Please copy out the entries below exactly, beginning with the line that contains "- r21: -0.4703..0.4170" and ending with the line that contains "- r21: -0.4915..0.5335", and include nothing outside that span.

*** Materials provided Section Begins ***

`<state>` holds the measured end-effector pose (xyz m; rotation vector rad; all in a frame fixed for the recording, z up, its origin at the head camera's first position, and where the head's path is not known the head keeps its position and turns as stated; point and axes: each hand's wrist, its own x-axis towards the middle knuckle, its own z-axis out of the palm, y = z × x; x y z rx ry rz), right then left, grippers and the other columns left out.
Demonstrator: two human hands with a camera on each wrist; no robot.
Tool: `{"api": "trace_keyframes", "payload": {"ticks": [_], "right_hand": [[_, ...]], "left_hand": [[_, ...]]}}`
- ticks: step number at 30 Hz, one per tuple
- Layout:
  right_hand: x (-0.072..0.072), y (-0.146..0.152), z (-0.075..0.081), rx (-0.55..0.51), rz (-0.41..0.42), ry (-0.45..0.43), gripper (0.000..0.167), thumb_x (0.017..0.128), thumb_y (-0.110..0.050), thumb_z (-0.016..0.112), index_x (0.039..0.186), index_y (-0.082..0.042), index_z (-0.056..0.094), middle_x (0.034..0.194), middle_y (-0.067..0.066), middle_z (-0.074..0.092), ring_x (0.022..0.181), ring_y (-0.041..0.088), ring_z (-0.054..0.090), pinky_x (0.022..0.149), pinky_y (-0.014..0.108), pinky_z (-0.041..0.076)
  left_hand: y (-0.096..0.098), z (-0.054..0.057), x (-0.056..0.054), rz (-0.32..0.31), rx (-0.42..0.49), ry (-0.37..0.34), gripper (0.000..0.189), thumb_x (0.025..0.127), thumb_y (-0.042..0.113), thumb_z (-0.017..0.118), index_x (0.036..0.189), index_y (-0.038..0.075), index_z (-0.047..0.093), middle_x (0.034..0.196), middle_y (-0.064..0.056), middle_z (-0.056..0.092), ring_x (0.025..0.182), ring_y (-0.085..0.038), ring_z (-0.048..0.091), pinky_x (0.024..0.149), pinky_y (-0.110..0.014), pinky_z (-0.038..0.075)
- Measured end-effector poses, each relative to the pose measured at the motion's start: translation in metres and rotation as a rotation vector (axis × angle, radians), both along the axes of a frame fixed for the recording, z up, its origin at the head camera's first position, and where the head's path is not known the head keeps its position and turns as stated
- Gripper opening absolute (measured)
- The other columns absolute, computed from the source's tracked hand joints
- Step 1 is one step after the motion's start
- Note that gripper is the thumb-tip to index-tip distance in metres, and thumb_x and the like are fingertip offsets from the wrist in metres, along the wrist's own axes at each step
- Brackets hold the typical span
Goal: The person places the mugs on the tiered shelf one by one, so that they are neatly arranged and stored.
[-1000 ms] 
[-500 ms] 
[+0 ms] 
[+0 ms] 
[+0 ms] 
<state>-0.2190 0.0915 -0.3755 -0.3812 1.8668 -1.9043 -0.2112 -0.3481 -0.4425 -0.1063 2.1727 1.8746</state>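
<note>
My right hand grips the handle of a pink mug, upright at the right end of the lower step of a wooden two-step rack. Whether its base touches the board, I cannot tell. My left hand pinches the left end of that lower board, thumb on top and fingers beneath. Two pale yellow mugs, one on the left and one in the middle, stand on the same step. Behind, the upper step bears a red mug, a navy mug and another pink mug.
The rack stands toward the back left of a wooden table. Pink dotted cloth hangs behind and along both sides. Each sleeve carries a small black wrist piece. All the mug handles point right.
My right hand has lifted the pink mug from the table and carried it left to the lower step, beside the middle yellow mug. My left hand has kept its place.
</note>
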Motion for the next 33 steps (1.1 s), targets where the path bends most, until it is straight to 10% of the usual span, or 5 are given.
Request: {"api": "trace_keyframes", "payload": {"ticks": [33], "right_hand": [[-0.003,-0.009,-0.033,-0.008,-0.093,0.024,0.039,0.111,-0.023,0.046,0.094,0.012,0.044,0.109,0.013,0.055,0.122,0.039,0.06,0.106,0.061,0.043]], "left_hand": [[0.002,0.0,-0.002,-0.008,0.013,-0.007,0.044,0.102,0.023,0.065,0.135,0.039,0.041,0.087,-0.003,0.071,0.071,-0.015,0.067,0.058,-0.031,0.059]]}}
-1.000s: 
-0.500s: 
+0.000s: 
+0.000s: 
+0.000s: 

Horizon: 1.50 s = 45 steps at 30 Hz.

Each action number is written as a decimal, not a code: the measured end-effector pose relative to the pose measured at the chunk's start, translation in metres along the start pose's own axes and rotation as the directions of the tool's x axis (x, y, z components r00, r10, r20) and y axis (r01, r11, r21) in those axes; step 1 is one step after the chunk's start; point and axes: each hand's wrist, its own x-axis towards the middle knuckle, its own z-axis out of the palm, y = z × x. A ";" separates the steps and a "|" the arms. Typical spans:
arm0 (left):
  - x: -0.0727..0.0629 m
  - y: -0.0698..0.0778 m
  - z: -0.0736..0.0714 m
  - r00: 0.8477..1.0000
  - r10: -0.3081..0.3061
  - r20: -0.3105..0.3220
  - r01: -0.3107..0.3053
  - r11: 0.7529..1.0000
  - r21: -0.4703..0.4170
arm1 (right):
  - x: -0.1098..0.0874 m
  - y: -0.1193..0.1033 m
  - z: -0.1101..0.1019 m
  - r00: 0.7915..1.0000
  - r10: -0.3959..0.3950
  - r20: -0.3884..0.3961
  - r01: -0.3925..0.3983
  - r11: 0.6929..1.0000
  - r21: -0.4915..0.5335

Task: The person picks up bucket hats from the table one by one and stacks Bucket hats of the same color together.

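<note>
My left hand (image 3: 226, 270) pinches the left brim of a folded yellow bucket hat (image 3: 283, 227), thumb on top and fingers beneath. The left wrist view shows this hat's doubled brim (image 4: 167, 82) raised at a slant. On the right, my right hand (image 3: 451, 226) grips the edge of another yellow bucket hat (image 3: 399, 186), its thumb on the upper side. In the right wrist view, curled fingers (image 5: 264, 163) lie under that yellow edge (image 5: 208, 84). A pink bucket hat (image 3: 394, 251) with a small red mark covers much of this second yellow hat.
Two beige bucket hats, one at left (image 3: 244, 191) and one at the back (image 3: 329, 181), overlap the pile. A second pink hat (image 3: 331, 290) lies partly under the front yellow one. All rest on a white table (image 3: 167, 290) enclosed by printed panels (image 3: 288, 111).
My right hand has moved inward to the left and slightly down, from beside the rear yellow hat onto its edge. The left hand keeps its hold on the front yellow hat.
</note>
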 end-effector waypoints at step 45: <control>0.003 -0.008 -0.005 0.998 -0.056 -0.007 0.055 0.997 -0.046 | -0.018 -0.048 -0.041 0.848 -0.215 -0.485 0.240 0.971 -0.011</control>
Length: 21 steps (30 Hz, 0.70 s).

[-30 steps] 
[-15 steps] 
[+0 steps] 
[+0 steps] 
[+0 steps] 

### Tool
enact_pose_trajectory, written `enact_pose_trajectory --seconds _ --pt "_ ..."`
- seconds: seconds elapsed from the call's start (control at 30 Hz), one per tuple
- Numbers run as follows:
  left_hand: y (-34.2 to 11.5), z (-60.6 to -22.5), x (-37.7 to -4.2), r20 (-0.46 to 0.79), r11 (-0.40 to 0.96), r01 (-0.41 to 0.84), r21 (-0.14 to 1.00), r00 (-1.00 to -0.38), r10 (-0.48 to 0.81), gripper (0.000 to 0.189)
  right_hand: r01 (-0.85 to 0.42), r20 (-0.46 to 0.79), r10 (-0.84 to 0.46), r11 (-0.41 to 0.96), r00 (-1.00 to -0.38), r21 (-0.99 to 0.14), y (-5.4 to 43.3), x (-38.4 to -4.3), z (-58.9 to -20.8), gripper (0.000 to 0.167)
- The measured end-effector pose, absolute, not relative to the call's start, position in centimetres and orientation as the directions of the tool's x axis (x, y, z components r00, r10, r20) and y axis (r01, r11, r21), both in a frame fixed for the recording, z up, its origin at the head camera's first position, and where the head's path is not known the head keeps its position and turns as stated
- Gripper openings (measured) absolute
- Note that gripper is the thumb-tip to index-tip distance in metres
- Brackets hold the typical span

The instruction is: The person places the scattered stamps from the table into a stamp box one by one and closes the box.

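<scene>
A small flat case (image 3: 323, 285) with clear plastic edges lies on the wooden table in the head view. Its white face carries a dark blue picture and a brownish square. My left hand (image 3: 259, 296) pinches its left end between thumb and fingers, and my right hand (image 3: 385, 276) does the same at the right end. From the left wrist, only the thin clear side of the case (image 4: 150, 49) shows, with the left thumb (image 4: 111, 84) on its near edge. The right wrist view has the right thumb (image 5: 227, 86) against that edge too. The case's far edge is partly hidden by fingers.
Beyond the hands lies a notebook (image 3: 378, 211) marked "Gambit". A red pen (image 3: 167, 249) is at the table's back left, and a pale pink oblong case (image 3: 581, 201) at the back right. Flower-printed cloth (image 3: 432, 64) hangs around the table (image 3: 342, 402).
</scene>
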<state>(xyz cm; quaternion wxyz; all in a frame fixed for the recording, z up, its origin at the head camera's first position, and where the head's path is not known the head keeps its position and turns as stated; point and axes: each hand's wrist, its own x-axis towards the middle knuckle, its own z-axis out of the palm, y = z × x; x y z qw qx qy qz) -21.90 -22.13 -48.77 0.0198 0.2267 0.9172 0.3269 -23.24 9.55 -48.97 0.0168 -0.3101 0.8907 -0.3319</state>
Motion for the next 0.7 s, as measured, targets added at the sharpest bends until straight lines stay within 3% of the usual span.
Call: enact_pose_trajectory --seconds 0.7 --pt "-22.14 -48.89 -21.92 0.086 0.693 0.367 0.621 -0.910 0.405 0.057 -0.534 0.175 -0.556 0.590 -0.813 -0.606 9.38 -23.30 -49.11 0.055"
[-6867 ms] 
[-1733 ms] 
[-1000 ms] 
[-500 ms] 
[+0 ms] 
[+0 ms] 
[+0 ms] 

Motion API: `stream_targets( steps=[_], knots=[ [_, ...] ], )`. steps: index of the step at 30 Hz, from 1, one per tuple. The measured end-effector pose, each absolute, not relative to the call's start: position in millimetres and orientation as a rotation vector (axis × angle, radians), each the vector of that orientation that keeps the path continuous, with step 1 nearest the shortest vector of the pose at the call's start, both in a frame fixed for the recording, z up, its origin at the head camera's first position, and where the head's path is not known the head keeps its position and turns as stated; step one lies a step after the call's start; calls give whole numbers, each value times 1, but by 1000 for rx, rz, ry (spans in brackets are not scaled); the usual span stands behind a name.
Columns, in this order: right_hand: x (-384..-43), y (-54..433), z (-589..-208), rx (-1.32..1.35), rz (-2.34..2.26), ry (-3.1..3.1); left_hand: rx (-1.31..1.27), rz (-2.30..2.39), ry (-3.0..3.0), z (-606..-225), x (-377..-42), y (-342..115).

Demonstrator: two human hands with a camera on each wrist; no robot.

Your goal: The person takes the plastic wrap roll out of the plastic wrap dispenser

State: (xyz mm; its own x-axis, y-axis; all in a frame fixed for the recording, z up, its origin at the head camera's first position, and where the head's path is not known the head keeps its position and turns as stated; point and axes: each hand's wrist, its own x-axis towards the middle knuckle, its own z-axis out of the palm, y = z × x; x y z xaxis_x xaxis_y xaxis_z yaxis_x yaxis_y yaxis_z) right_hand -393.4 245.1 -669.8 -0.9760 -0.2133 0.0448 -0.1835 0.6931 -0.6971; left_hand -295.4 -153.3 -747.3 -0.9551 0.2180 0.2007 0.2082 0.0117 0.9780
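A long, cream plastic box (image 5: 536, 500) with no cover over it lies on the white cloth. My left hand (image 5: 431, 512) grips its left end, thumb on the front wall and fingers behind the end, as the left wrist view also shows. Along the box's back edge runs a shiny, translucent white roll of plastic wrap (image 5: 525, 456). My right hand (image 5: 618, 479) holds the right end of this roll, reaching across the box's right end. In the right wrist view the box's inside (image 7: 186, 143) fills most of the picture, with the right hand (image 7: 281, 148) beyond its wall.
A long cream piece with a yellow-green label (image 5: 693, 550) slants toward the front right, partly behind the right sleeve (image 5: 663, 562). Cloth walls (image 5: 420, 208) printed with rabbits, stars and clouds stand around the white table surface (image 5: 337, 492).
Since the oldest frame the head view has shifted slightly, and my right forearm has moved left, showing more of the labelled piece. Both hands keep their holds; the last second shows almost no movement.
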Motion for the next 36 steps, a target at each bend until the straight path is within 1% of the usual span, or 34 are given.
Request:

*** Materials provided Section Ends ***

__Result of the task__
  - r21: -0.4703..0.4170
arm1 (right):
  - x: -0.1098..0.0874 m
  - y: -0.1193..0.1033 m
  - z: -0.1101..0.1019 m
  - r00: 0.7915..1.0000
  - r10: -0.3959..0.3950
  - r20: -0.3884..0.3961
  - r01: -0.3925..0.3983
  - r11: 0.6929..1.0000
  - r21: -0.4915..0.5335

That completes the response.